(Directions for this task) This exercise calls for a copy of every line in the listing below that carries the word "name".
◆ ◆ ◆ ◆ ◆
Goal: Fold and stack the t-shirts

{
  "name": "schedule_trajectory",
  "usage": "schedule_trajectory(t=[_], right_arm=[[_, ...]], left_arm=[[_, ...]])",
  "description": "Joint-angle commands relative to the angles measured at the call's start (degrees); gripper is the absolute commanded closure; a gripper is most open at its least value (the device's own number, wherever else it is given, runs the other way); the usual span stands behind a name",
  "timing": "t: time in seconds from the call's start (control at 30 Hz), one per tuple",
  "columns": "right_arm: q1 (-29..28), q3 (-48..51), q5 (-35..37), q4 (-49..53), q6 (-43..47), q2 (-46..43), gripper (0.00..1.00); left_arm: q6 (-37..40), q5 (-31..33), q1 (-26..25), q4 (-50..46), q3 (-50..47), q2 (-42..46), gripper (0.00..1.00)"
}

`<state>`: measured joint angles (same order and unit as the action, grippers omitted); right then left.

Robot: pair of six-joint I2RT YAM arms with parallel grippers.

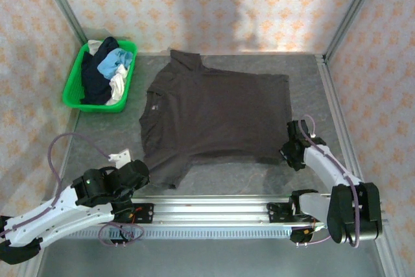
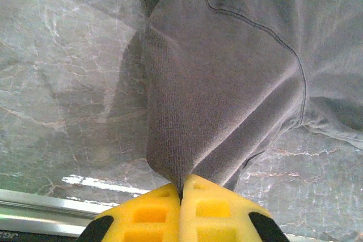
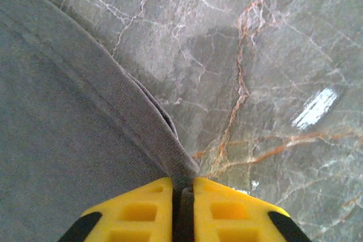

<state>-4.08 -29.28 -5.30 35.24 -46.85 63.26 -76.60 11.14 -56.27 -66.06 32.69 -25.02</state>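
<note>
1. Down at the near edge, an aluminium rail [image 1: 214, 207] runs across the front, with both arm bases on it.
2. The left gripper [image 2: 181, 195] is clenched tight on the near-left flap of the dark t-shirt [image 1: 214, 115]. The cloth rises from the table [image 2: 57, 83] in a tent to the yellow fingers.
3. At the near-right corner, the right gripper [image 3: 182, 188] is clamped on the hem, with a fold of cloth wedged between its fingers.
4. The dark t-shirt is plain brown-grey. It lies spread mostly flat across the middle of the grey marble, neck to the left and hem to the right, lightly wrinkled.
5. At the far left, a green basket [image 1: 70, 92] holds a heap of t-shirts: navy [image 1: 96, 77], light blue [image 1: 115, 60] and cream [image 1: 118, 86]. Bare marble separates the basket from the spread shirt.
</note>
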Motion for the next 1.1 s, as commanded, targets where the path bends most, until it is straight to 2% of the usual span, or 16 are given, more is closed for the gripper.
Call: schedule_trajectory(t=[0.0,0.07,0.23,0.47,0.77,1.07], right_arm=[[0.3,-3.0,3.4,5.3,1.4,-3.5,0.95],[0.3,-4.4,5.3,7.3,2.3,-5.6,1.0],[0.3,-10.2,8.2,9.8,5.1,-5.7,1.0],[0.3,-19.2,9.7,8.0,9.1,4.0,1.0],[0.4,-28.1,10.4,6.4,12.0,17.0,1.0],[0.4,-31.4,11.0,8.5,15.6,18.1,1.0]], left_arm=[[1.3,5.8,-0.1,-2.7,3.7,-0.7,1.0],[2.1,8.3,-0.1,-3.7,6.1,-1.4,1.0],[9.4,12.1,2.7,-2.2,13.6,-9.4,1.0],[28.5,1.2,19.6,8.4,22.1,-27.6,1.0],[40.3,-1.6,29.6,10.4,37.8,-49.4,1.0],[45.3,-0.2,33.7,10.1,45.1,-52.3,1.0]])
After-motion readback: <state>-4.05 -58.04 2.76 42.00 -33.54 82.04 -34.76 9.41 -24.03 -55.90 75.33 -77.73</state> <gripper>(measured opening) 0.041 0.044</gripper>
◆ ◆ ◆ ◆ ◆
(Completed task)
  "name": "schedule_trajectory",
  "description": "Joint-angle commands relative to the angles measured at the call's start (degrees); gripper is the absolute commanded closure; a gripper is most open at its least value (the device's own number, wherever else it is given, runs the other way); the usual span stands behind a name",

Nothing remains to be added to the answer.